What can we say November 24? Christ the King

   We are blessed with (or challenged by) three great texts for Christ the King. Jeremiah 23:1-6 reveals the prophet’s thoughts on Israel’s shepherds – not the guys herding sheep, but the kings. Tim Laniak shows us that “in the Ancient Near East, flocks could number in the tens of thousands, requiring considerable administrative savvy… They were responsible to care for the sheep, insuring adequate food and water, leading to pasture, making space for rest, providing security, and fending off menacing threats.” The mightiest nations spoke of their kings as shepherds.

   Jeremiah calls down a Woe! on Israel’s. They “destroy” the sheep (or as Robert Alter translates is, they are “negligent” shepherds, allowing the sheep to go astray. Jeremiah engages in savage wordplay: in Hebrew, shepherd (ro‘eh) is hardly distinguishable from evil (ra‘ah), and so they are. A preacher may delicately ask about the ways political leaders, whether their policies are popular or not, or effective or not, might actually veer people away from God. Most likely, they all do nowadays, as our modern idolatry is our political ideology.

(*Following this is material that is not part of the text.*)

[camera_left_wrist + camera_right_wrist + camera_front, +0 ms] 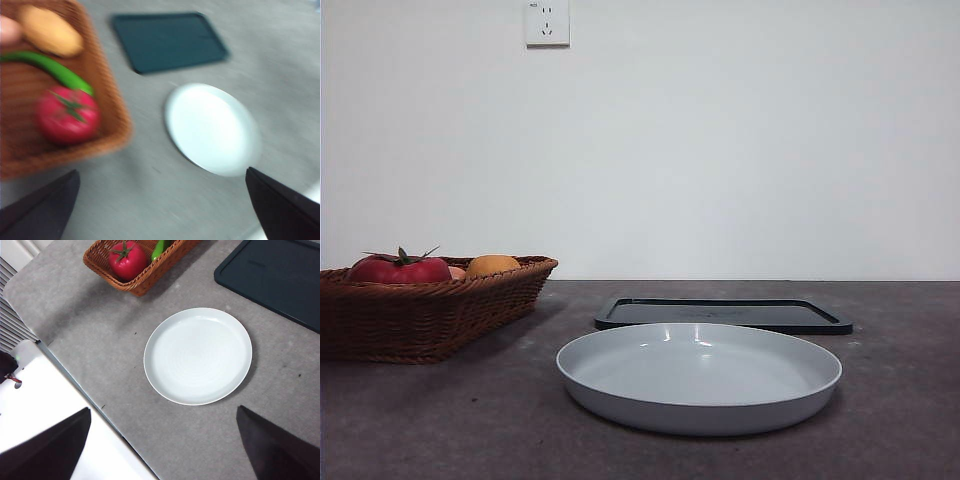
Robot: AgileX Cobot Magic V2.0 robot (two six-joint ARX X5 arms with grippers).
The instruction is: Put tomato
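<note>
We see the glossy round red tomato [127, 260] lying in the brown woven wicker basket [145, 281], beside the round white plate [198, 356] on the grey counter [90, 325]. Both grippers hover high above, left gripper [160, 200] and right gripper [162, 440], jaws spread wide and holding nothing.

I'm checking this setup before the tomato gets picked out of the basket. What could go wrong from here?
1. The tomato lies low in the wicker basket close to its wall, so a jaw could catch the rim.
2. A green vegetable lies against the tomato and may get grabbed or dragged along.
3. The left gripper, open, gives a blurred view, so aiming may be off.
</note>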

   Jeremiah’s severity is the preparation for his hopefulness (as in his call in 1:4-10 – to break down and then build up!). God will gather the lost sheep (reminding us of Jesus’ words about gathering his sheep, and even seeking the one out of a hundred that was lost). The shepherd God will raise up for the people will deal wisely, and execute justice (mishpat – that marvelous Hebrew word meaning not fairness but the poorest being cared for!) – and you have to love this: he will be named “The Lord is our righteousness.” It’s probably an ironic play on the name of Israel’s last dud king, Zedekiah – but in the tradition of symbolic names, it might be the best one.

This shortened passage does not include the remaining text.